**Task details:** Show every line of the data that contains the string "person".

**Information provided:**
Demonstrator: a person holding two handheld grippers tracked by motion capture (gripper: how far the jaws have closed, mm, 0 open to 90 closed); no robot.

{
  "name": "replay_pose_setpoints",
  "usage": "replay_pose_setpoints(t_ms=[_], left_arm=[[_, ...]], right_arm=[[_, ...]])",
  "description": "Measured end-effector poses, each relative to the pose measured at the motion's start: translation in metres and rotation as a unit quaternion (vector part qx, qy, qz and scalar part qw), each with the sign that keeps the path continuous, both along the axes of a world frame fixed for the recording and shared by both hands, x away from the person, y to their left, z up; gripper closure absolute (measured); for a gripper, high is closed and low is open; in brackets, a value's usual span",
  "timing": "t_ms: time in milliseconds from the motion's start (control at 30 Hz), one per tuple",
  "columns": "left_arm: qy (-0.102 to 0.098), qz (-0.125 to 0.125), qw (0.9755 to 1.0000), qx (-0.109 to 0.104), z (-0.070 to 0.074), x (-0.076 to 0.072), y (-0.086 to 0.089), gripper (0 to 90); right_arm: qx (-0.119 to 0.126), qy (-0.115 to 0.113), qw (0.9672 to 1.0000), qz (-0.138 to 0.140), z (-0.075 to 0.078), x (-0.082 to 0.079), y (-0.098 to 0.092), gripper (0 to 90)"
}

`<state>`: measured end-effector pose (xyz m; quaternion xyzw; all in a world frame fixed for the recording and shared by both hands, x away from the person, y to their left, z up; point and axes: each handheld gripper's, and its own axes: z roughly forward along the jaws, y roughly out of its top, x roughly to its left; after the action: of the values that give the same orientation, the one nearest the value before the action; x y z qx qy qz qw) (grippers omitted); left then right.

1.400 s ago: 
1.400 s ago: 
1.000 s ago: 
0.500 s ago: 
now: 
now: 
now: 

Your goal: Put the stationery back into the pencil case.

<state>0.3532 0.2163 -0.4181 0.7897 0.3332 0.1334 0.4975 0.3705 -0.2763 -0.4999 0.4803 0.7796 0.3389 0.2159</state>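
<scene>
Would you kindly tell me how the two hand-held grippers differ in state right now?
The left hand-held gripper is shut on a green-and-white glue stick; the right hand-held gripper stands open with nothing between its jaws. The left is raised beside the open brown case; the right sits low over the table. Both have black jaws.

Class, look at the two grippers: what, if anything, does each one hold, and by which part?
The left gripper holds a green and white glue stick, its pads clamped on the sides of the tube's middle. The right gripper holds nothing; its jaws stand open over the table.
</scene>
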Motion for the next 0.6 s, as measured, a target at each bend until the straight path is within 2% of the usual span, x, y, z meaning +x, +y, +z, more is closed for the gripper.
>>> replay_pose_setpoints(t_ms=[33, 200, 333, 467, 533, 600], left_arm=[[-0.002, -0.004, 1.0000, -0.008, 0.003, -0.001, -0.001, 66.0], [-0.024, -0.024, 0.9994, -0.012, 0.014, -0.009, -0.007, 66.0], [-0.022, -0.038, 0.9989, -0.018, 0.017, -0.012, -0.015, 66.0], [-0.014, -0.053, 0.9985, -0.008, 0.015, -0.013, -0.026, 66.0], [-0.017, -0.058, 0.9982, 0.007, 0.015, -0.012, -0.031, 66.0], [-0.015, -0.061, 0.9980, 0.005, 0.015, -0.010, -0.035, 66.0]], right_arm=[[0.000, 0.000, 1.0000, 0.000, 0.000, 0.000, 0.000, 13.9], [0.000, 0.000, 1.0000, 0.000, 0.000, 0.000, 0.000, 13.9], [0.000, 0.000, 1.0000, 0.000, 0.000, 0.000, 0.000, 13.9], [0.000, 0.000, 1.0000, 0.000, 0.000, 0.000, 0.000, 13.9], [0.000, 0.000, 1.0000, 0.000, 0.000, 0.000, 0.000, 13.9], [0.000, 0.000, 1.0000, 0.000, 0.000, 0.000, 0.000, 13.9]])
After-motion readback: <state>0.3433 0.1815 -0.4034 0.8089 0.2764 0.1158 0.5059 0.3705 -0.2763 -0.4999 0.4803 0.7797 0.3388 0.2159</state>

**Exercise answer:**
Demonstrator: a person holding two handheld grippers tracked by motion capture (gripper: how far the jaws have closed, mm, 0 open to 90 closed); no robot.
  "description": "Measured end-effector poses, each relative to the pose measured at the motion's start: translation in metres and rotation as a unit quaternion (vector part qx, qy, qz and scalar part qw), each with the sign that keeps the path continuous, both along the axes of a world frame fixed for the recording and shared by both hands, x away from the person, y to their left, z up; gripper closure absolute (measured); for a gripper, high is closed and low is open; in brackets, a value's usual span",
`<state>`: measured end-effector pose (xyz m; quaternion xyzw; all in a world frame fixed for the recording and shared by both hands, x away from the person, y to their left, z up; point and axes: each handheld gripper's, and its own axes: z roughly forward along the jaws, y roughly out of its top, x roughly to its left; after the action: of the values that give the same orientation, the one nearest the value before the action; x y z qx qy qz qw) (grippers omitted); left then right.

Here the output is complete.